EXERCISE BRIEF: Print the whole listing again exactly as it stands, leaving out any images.

THE DATA:

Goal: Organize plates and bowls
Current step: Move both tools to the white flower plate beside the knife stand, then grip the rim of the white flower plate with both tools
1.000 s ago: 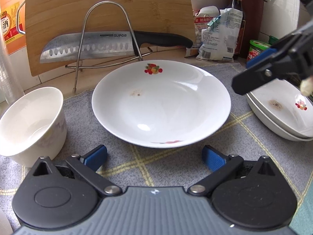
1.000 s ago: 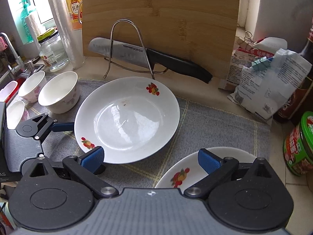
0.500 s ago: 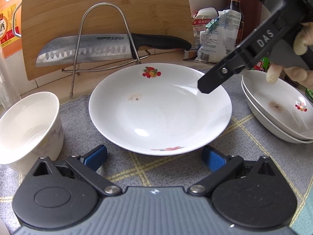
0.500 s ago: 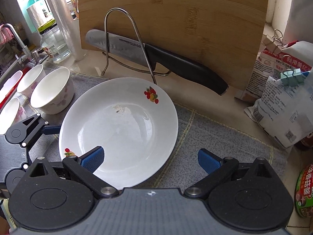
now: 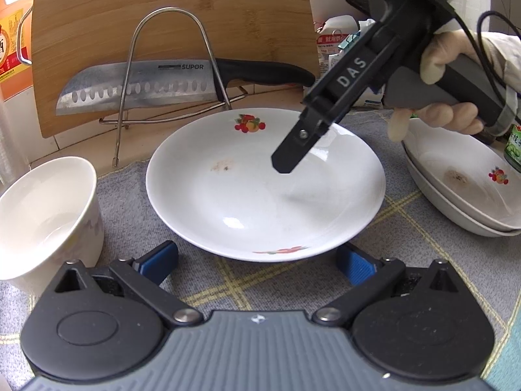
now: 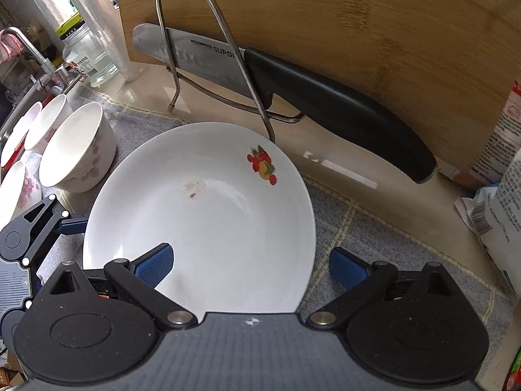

RESPONSE TO THE EXERCISE:
Goal: Organize plates and bowls
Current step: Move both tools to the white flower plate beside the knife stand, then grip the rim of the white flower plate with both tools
1.000 s ago: 
1.000 s ago: 
0.500 s ago: 
0.500 s ago: 
now: 
now: 

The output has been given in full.